▶ _TASK_
Lines from the line with "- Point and" to the line with "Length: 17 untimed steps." in the entries below, and only those, must be output exactly, with both ends included.

▶ _Dataset excerpts_
********

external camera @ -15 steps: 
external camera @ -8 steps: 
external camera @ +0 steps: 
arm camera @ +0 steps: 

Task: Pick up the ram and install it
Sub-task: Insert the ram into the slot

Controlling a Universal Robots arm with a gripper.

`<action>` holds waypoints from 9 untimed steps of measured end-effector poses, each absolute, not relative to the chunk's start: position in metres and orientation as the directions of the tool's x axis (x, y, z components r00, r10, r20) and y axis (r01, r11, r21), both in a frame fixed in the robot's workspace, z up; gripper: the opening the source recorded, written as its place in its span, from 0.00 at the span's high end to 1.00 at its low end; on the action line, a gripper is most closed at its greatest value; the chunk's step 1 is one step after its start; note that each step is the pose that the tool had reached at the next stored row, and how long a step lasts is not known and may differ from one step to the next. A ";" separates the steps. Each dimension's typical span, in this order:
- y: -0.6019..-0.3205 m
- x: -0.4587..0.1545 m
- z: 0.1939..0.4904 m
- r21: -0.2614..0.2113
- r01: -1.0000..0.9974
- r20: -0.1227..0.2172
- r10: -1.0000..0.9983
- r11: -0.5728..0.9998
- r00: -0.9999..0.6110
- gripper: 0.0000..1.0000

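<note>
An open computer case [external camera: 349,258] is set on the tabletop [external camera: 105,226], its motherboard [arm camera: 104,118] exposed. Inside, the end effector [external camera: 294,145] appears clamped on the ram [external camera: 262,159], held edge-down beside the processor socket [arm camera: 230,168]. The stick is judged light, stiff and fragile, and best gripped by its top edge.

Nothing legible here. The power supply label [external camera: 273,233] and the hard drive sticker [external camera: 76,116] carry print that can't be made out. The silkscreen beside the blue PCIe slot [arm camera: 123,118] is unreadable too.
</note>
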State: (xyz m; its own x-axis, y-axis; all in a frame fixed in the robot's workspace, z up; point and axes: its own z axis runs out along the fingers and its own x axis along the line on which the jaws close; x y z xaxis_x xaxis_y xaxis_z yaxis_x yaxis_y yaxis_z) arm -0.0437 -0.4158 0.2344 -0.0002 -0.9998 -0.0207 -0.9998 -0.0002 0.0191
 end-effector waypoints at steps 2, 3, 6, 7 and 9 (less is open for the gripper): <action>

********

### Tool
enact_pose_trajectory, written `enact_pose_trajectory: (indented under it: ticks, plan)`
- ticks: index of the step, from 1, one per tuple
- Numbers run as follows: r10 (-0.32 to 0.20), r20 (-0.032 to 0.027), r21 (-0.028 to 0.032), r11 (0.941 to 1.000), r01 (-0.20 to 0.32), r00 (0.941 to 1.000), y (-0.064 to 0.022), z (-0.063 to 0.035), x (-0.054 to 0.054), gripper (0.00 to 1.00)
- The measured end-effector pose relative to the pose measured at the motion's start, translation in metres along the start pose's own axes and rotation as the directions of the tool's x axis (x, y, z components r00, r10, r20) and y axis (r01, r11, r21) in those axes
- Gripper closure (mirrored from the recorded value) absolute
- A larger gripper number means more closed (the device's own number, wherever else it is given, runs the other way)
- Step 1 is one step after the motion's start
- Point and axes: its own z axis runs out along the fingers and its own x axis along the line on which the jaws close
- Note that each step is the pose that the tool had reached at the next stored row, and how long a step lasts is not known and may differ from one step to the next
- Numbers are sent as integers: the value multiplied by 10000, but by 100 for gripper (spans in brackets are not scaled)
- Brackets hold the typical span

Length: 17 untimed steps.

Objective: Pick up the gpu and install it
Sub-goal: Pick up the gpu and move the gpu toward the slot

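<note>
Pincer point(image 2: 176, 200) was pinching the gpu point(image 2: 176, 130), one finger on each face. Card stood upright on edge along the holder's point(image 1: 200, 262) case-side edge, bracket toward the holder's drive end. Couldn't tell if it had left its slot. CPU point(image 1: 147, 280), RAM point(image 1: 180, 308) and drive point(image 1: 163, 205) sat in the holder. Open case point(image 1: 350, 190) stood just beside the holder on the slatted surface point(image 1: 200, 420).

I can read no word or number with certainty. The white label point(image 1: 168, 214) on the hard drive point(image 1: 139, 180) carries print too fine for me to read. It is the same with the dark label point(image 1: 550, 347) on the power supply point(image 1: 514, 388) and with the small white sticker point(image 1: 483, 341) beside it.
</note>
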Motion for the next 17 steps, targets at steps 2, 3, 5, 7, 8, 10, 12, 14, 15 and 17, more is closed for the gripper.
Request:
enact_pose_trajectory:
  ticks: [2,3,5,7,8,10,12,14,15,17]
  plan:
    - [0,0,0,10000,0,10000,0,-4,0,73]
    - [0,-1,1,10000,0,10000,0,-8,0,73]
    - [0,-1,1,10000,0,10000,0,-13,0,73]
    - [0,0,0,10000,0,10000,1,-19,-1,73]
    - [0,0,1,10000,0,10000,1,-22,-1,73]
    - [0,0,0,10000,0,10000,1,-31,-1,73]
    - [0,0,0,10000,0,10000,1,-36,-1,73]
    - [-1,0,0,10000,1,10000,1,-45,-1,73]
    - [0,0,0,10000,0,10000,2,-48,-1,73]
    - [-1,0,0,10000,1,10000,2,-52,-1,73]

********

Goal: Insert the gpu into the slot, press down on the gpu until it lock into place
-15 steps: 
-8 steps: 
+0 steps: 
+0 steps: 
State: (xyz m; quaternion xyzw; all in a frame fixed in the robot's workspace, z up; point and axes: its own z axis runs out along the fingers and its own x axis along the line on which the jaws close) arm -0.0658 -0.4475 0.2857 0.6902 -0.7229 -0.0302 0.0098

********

▶ _YOUR SOLUTION_
- Point and axes: its own z axis runs out along the fingers and its own x axis along the line on which the jaws close
- Note that each step is the pose that the tool had reached at the next stored row, and how long a step lasts is not known and may differ from one step to the next
- Numbers are sent as integers: the value multiplied by 10000, but by 100 for gripper (spans in brackets are not scaled)
- Brackets hold the typical span

Length: 17 untimed steps.

That finishes the exercise.